Чья- то нога пнула мою сумку, и я ее отодвинула. Напротив сел человек лет сорока, в меру пьяный, о чем тут же и объявил:
– Да, выпил немного. За Россию!
Я нисколько не возражала. Из расстегнутого ворота трикотажной рубашки вырастала стройная шея. Зубы белые, глаз веселый и карий.
– Я за Россию для русских! Это тебе не Америка. Не для черножопых!

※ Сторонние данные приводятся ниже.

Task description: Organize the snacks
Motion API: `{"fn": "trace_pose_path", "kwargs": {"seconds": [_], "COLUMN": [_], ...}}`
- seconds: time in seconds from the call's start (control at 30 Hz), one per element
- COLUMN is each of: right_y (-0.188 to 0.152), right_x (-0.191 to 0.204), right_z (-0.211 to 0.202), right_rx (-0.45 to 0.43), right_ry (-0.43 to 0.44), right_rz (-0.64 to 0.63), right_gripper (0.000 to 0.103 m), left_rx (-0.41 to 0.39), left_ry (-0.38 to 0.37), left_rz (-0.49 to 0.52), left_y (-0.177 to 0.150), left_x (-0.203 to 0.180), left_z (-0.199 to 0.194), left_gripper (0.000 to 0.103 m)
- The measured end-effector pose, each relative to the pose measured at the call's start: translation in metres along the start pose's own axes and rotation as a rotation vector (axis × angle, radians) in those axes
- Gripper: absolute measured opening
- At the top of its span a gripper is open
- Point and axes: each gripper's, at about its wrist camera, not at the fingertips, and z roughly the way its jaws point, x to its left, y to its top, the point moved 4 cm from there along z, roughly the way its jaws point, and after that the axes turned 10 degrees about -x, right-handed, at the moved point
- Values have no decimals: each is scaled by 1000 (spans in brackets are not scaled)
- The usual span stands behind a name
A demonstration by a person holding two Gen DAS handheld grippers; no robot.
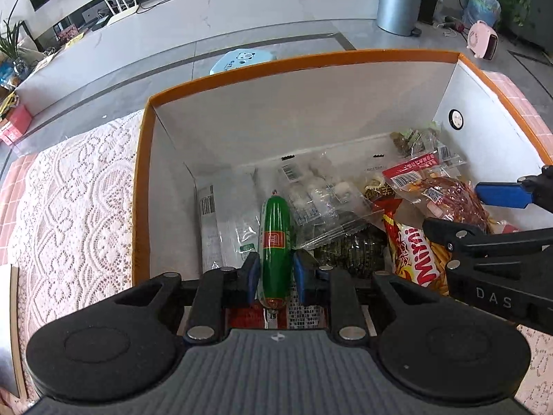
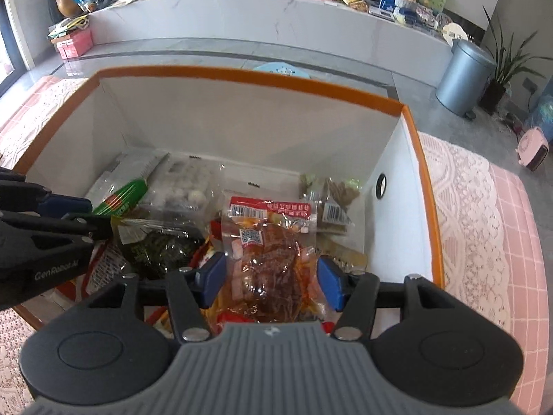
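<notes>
While left claw point(image 1: 275, 273) grips green sausage point(image 1: 274, 242) lengthwise, right claw point(image 2: 270, 278) straddles meat packet point(image 2: 273, 259), unclamped.

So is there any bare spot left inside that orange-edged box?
Hardly: snack packets cover the box floor. A bare strip shows along the right wall, beside the brown meat packet. Crowding is worst mid-floor, around the green sausage.

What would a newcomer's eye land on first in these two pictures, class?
Probably the orange-rimmed box filling both views, snack packets heaped on its floor. Then the green sausage clamped in the left gripper, and the clear packet of reddish-brown meat between the right gripper's blue pads.
</notes>
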Motion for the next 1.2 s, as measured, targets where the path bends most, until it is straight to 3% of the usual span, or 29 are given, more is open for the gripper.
{"fn": "trace_pose_path", "kwargs": {"seconds": [0.13, 0.3, 0.53, 0.87, 1.2], "right_y": [-1, -3, 2, 2, -32], "right_x": [2, 5, 3, -13, -12], "right_z": [-5, -13, -38, -112, -214], "right_rx": [-4, -20, -66, -220, -417], "right_ry": [-3, -8, -24, -24, -59], "right_rz": [-9, -33, -52, 9, 4], "right_gripper": [60, 60, 74, 87, 96], "left_rx": [-17, -45, -128, -293, -522], "left_ry": [-16, -26, -46, -51, 31], "left_rz": [-7, -10, -28, -95, -26], "left_y": [3, 1, 4, 0, -31], "left_x": [-1, -3, -5, -7, -24], "left_z": [-3, -14, -48, -114, -188], "left_gripper": [35, 56, 75, 78, 82]}}
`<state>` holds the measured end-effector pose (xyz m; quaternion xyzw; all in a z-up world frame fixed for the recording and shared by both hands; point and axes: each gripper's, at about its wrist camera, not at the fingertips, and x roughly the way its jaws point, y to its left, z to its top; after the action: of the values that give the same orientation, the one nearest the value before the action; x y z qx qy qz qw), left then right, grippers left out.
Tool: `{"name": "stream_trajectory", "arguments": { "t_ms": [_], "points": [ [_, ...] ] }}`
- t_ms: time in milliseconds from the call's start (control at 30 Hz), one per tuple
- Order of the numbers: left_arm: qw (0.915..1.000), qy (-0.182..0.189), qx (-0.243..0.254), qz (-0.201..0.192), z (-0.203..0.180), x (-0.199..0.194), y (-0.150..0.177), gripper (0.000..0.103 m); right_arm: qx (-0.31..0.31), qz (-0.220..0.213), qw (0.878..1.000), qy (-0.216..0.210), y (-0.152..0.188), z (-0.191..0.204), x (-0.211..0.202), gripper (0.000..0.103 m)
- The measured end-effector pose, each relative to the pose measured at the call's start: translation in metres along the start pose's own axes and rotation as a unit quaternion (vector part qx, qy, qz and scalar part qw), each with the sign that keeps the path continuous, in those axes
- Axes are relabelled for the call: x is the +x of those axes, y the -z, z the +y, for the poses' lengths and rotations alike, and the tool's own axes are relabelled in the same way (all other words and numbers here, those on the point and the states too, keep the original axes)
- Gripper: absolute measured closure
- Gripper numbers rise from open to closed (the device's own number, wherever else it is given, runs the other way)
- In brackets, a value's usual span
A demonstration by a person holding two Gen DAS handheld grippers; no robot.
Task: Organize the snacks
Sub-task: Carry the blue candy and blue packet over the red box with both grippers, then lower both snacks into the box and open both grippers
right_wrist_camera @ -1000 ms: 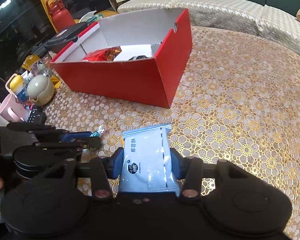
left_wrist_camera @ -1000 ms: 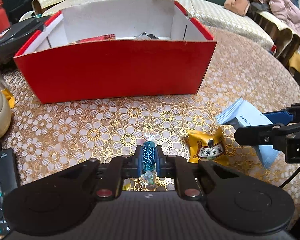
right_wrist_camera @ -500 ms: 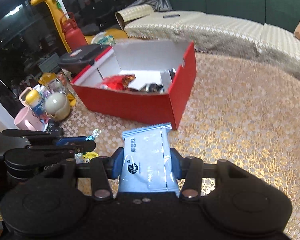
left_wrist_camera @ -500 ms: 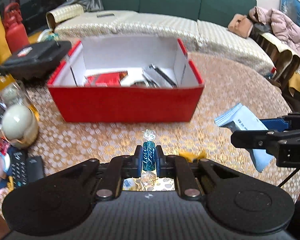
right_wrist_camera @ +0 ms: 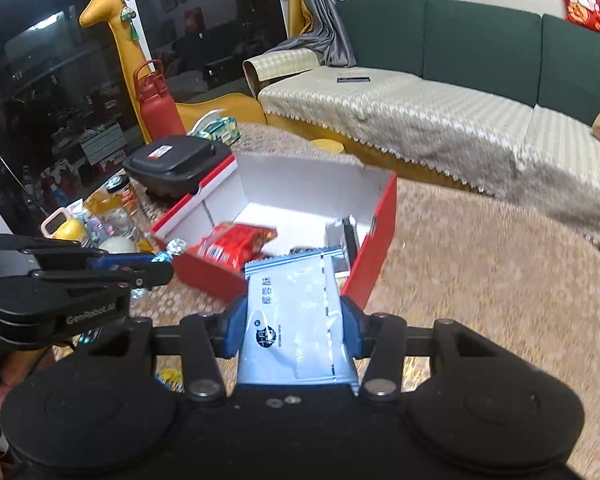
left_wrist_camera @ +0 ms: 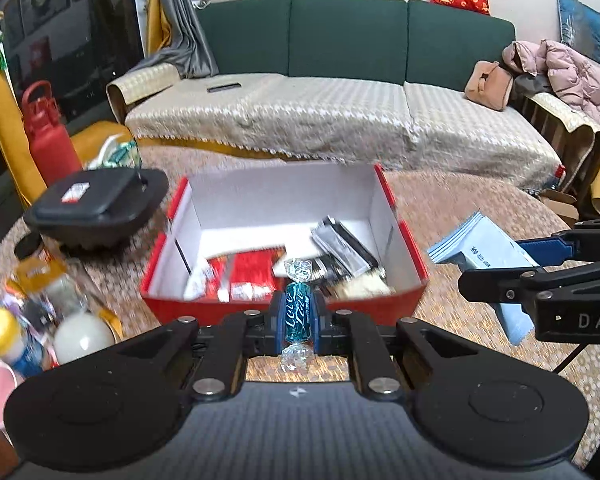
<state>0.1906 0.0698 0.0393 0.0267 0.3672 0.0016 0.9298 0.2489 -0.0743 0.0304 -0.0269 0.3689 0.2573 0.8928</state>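
My left gripper (left_wrist_camera: 297, 316) is shut on a blue wrapped candy (left_wrist_camera: 297, 312) and holds it in the air just before the near wall of the open red box (left_wrist_camera: 404, 300). My right gripper (right_wrist_camera: 292, 326) is shut on a light blue snack packet (right_wrist_camera: 296, 320), raised near the box's front right corner (right_wrist_camera: 374, 264). The packet also shows in the left wrist view (left_wrist_camera: 484, 252), and the candy in the right wrist view (right_wrist_camera: 168, 250). Inside the box lie red snack packs (left_wrist_camera: 252, 272) and silver-black packets (left_wrist_camera: 340, 244).
A black case (left_wrist_camera: 96, 204) stands left of the box. Cups, jars and a white teapot (left_wrist_camera: 82, 338) crowd the table's left edge. A yellow packet (right_wrist_camera: 170, 378) lies on the gold-patterned tablecloth (right_wrist_camera: 480, 280) under the right gripper. A sofa stands beyond the table.
Both grippers have risen and tipped to look down into the box, each still holding its snack. The box's contents have come into view.
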Motion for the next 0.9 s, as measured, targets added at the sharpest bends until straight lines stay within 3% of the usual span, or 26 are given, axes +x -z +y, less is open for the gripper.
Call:
{"name": "stream_trajectory", "arguments": {
  "t_ms": [233,433,900],
  "points": [
    [0.9996,-0.022,0.016,-0.004,0.011,0.023,-0.029,0.090,-0.008,-0.007,1.000,0.011,-0.030,-0.001,0.027,0.056],
    [0.9993,-0.034,-0.002,0.013,0.032,0.058,-0.043,0.090,-0.012,-0.004,1.000,0.014,-0.046,-0.008,0.061,0.056],
    [0.9961,-0.050,-0.012,0.072,0.050,0.135,-0.041,0.090,-0.024,0.052,0.998,0.028,-0.054,-0.018,0.148,0.056]
  ]
}}
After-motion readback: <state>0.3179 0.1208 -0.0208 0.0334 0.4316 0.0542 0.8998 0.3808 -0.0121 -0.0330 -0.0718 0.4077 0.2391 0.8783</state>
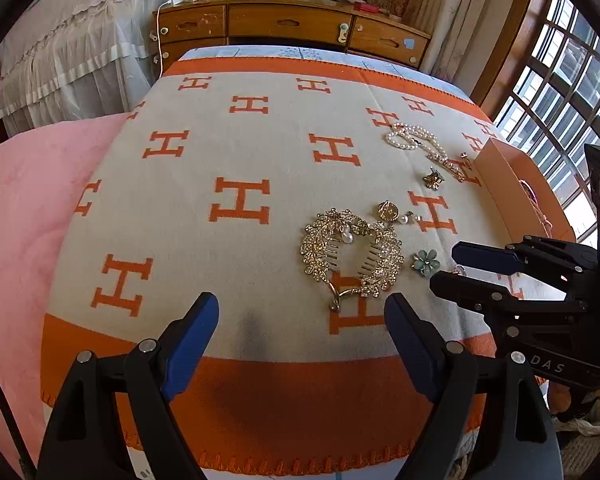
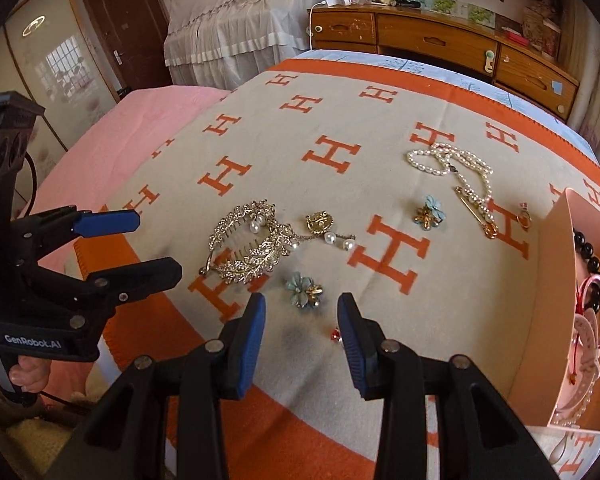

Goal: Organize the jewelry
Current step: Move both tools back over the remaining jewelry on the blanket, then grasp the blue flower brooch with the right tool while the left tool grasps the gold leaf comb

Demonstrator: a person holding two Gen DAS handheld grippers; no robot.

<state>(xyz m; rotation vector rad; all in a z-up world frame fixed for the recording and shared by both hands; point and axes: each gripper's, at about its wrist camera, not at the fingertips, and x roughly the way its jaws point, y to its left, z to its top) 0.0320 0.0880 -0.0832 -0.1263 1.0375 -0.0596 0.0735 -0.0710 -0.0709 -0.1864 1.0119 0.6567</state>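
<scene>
Jewelry lies on an orange-and-cream blanket (image 1: 240, 152). It includes a gold rhinestone hair comb (image 1: 352, 256) (image 2: 248, 242), a gold pearl earring (image 2: 324, 226), a pearl necklace (image 1: 410, 138) (image 2: 448, 160), a gold pin (image 2: 476, 210) and two blue flower earrings (image 2: 304, 290) (image 2: 430, 212). My right gripper (image 2: 302, 308) (image 1: 446, 266) is open, and the nearer flower earring lies just ahead of its tips, untouched. A tiny red piece (image 2: 335, 335) sits by its right finger. My left gripper (image 1: 300, 312) (image 2: 158, 244) is wide open and empty, near the comb.
A pink box (image 2: 556, 280) (image 1: 516, 184) at the right holds a black bead bracelet (image 2: 588, 252) and a red cord. A pink cover (image 1: 28, 208) lies to the left. A wooden dresser (image 1: 288, 22) stands beyond the bed's far end. A hand (image 2: 24, 372) grips the left gripper's handle.
</scene>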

Он выстраивал свою концепцию легко и непринужденно: он поносил всех, от англичан до японцев, прошелся по всем буквам алфавита. Все нерусские были прокляты. Я даже испытала некоторый укол по национальному самолюбию: как еврейка я привыкла держать пальму первенства в своих руках, а тут мне в привычной пальмочке отказали, поставили в один ряд со всеми прочими черножопыми. Наметив концепцию в общих чертах, мужик остановился на способах ее практической реализации:
– Значит, так! С силами соберемся - и всех порежем! Ох, весело будет!
Глаза его сверкали честным пугачевским блеском. Обращался он поначалу не ко всем вообще, а ко мне лично - доверчиво и дружелюбно, словно я заведомый его сторонник и никак не могу держаться других мыслей. Я молчала и решала про себя задачку, с чего это он ко мне обращается: не признал во мне черножопой или желает чуть погодя пролить белый свет на мою нерусскую зловредность. Указав на медленно ускользающую за окном станцию «Левобережная», он сказал мне доверительно:
– Вот, ты посмотри! Канал, да? Его кто строил-то, знаешь? Двадцать тысяч заключенных! Сталин всех повинтил - и построили! А вы, коммунисты, что построили?- неожиданно строго спросил он у меня, но я не готова была держать ответ за коммунистов.- Только все распродали да разворовали! Что Петр взял, все продали!
Он говорил азартно, все громче и громче, и уже полвагона его слушали, но как-то вяло и без душевного отклика, и он уже обращался не ко мне, а ко всему вагону, к людям, отводящим от него глаза.
– Кто войну на своих плечах вынес, я спрашиваю! Кто?
Но никто ему не отвечал. Все смотрели мимо с неловкостью и опаской.
– Демократы ваши?- и тут он употребил замысловатую фразу, в которой были ловко увязаны репродуктивные органы собаки, сибирский валенок, медный таз и чье-то анальное отверстие.
Слегка колеблясь в проходе, восходил второй герой. С улыбкой узнавания он приблизился к оратору.